I am developing a toy ML package, but I would like to test it with some simple datasets and implementation in established packages… is there a repository with simple data/algorithm (not necessarily in Julia) to see how my library is performing ?

I am thinking to some ensemble of data (ideally no more than a few KB) and simple algorithm with a metric of “fitness”.

For example I have difficulties to make my Feed-forward Neural Network to produce anything useful except for very basic cases, so I don’t know at this stage if (1) there is some conceptual errors in my code, (2) the training algorithm is not performant or (3) I have no experience in tuning well my network structure/optimisation algorithm (e.g. I am over-fitting the network with too many layers, or choosing a learning rate too high…)

In MLJBase.jl there are functionalities for synthetic datasets in different settings (regression, classification, …) that you could use for sanity checking (eg make_blobs)
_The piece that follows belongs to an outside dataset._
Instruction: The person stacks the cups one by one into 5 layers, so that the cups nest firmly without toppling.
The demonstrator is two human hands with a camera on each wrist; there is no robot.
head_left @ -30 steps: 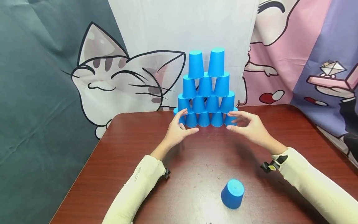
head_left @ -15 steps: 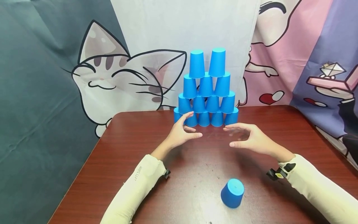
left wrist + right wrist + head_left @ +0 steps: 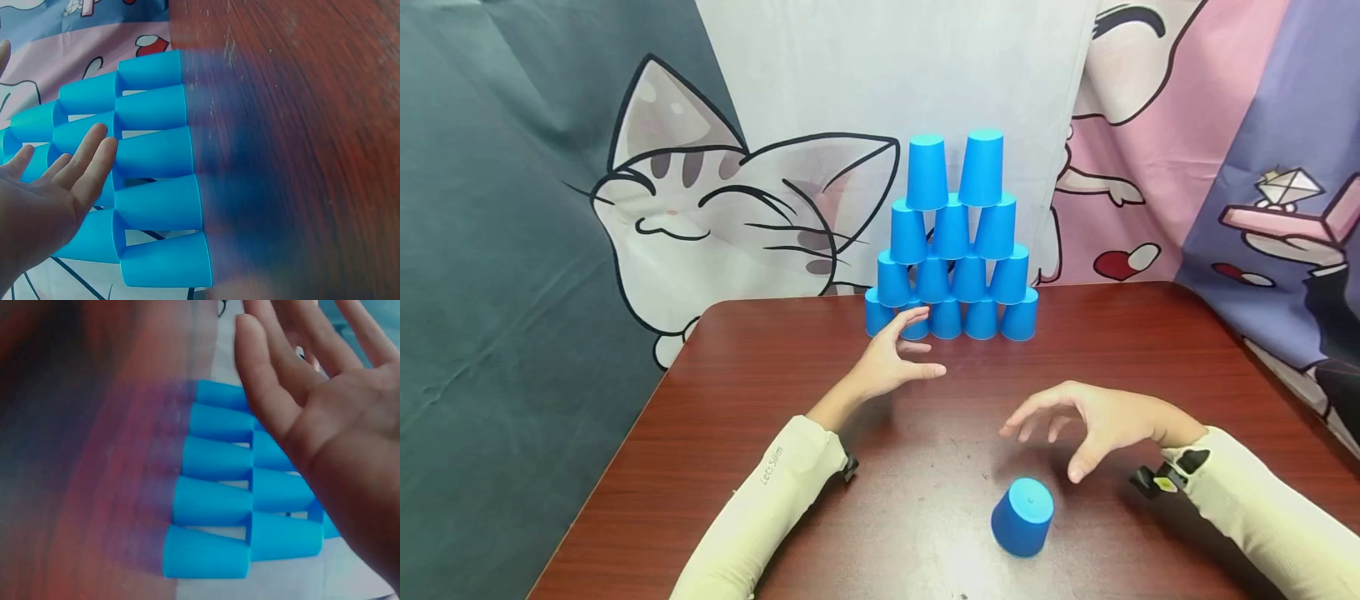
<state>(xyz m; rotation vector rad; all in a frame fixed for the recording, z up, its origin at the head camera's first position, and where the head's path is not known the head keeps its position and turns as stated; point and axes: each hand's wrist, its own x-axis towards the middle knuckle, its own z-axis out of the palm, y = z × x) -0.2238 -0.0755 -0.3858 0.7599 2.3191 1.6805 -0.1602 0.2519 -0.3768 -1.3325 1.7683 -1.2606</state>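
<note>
At the back of the table stands a pyramid of upside-down blue cups, with two cups side by side in its top row. One more blue cup stands upside down by itself near the front. My left hand hovers before the lower left of the pyramid, thumb and fingers spread, holding nothing. Over the table to the right, my right hand hangs just above and behind the single cup, fingers loosely bent and apart from it. Both wrist views show pyramid cups beyond the bare hands.
The brown wooden table carries everything. Close behind the pyramid hangs a printed cloth with a cartoon cat. Dark wrist cameras are strapped over both pale sleeves.
My right hand has drawn back from the pyramid toward the single cup, its fingers tipping downward. The left hand has shifted slightly right and nearer. The cups stay where they were.
</note>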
Otherwise there’s RDatasets that you can use to have a ton of datasets. If you want to compare performances you could have a look at the tutorials in DataScienceTutorials.jl where we have some end to end stuff on datasets which you could try to compare against

If you have more specific questions (eg how efficient is my X against an established package) then you’ll need to give some info on the “X”

Edit: from having a look at your package it seems you mostly have clustering algorithms and feed forward NN right? So the clustering you could compare with what’s in Clustering.jl, at least in terms of speed, FFNN, you can just compare with Flux or KNet on Mnist or FashionMnist

2 Likes

Google uci machine learning datasets